Yet another gig which was running horrendously late from the start. We didn’t see the whole set of any of the support acts – our need for food in particular saw to that. But then, some of the supports tried our patience somewhat, too.
Brudenell Social Club, Leeds
06 October 2009
Not so Castrovalva, though, who were a fascinating proposition. With just the three of them playing vocals, bass and drums, they are exceptionally loud and abrasive, with short, sharp attacks lasting each time little more than a couple of minutes. The vocalist – not a small guy – sang at least in part in an unexpected falsetto, and screamed and growled in others. In the vocals and unusual song structures I was hearing Brainiac, another track stole outright the bassline from Girls Against Boys‘ Kill The Sexplayer, and there was one other band whose influence was looming large that I couldn’t place at the time, and which other comments about the band I’ve seen now reminds me is Shellac. In other words, this trio were great, if a little unrefined. I’ll be checking these guys out again sometime.
Rather less good, and rather more trying of my patience, were the other two support acts. Chops were, frankly, jazz-wank desperately wanting to ride on the coattails of the likes of Battles…but without a decent understanding of dynamics and playful fun, instead involving a horn section and a set that at points I was beginning to wonder when it was ever going to end. So, after far too long stroking my beard in a “mmm…nice” fashion, we got the last support act – Pictureplane. And sorry, but I simply didn’t get this. One guy behind a deck of keyboards and stuff, seemingly playing half of it through an iPod (with many songs that ended suspiciously fast, as if being cut off by whatever was playing it). Mainly snippets of old school electro, rave and fuck knows what else, chucked together with a desperate hope that it might pay off. In the main, it didn’t. Maybe, it was the wrong place for it. As a friend noted, this was the kind of music you’d expect to hear in a tent at a large festival on a summer’s day. On a wet midweek night in Leeds, at the back of an old working men’s club, it didn’t have quite the same effect. Oh, and be warned – the myspace page is pretty horrendous.
HEALTH may have finally taken to the stage some forty-five minutes late, but it didn’t stop a fantastic and mesmerising performance from a band that are, well, not your usual indie band. For a start, they are VERY FUCKING LOUD for the most part, and while they are nominally vocals-guitar-bass-drums to look at, sonically they are anything but. Little, if any of the guitar work is “clean” (we were a little too far from the stage to see exactly what kit they were using, but the assumption was that they had whole racks of effects pedals), and the interplay between the band is incredible – they are one of the tightest live bands I’ve ever seen.

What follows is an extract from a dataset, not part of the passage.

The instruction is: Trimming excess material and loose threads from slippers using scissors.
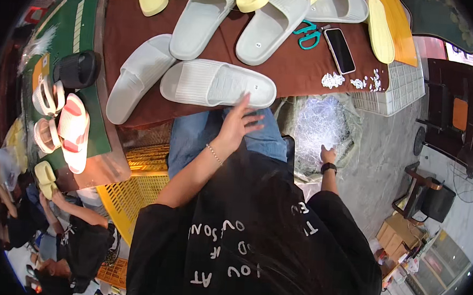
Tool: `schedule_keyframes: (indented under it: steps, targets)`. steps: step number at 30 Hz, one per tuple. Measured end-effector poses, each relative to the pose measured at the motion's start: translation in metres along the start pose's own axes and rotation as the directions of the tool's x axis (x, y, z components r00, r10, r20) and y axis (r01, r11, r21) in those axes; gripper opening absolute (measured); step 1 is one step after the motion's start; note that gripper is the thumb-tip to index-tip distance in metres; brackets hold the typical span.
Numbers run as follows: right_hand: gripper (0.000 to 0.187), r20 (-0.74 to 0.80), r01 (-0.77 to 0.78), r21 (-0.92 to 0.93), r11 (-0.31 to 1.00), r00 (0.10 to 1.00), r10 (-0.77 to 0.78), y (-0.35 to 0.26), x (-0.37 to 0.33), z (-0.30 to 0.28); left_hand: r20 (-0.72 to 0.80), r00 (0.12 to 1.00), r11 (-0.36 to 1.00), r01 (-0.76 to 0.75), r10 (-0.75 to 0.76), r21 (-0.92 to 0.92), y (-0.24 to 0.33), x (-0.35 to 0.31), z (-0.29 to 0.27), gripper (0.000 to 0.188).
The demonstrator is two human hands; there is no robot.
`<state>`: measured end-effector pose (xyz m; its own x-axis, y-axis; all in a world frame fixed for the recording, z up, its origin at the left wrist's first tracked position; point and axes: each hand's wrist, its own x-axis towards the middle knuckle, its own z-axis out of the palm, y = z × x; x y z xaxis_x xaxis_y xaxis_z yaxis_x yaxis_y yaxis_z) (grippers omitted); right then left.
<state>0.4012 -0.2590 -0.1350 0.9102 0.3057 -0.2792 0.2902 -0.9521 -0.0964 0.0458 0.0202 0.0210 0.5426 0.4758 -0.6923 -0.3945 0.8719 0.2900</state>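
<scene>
My left hand (238, 124) is open above my lap, its fingers apart. Its index fingertip overlaps the heel end of a light grey slide sandal (241, 85) lying sideways along the table's near edge; whether it touches the sole is unclear. Down to the right, my right hand (329, 155) reaches to a heap of crumpled clear plastic (320, 123) inside a greenish sack (352, 139). Its fingers look bent against the plastic. Another grey slide sandal (140, 78) lies tilted at the left corner.
On the brown-covered table (210, 50) are more grey and yellow slides, teal scissors (308, 36), a phone (340, 50) and small white stickers (333, 80). Left, a green table (98, 121) holds other sandals. A yellow crate (126, 194) stands beside me; a co-worker (84, 241) handles a yellow slide.
</scene>
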Motion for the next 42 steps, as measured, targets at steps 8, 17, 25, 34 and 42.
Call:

Which is some feat, with their songs twisting in on themselves and changing tempo and style so fast and so often (changing instruments mid-song happened more than a couple of times). Trying to pick highlights when songs bleed into each other so much was actually quite difficult, although a couple of tracks in particular were of note – Crimewave‘s astonishing dual-drummer close was a joy to watch, and when Die Slow finally was teased in – and going from the reaction is was the only track half the crowd knew – it became clear that it isn’t programming after all that is the bedrock of the track, it’s very heavily treated guitar, which like just about everything else they did it was played fully live. And I may be wrong, but I could swear that new-album-highlight We Are Water was one of the closing pair, and left my ears ringing. In a good way.
Seemingly being touted as the next big thing, I’m not convinced that a breakthrough will really happen. Far too noisy and abrasive for many, I suspect, they don’t generally deal in “traditional” pop structures and I’d be surprised if a number suckered in by Die Slow aren’t repulsed again pretty quickly. For me, though, they are great, even better live than on record, and who’d have thought that a merging of My Bloody Valentine-style shoegaze, neo-tribal drumming, noisy hardcore rock and the odd dab of industrial effects could ever work?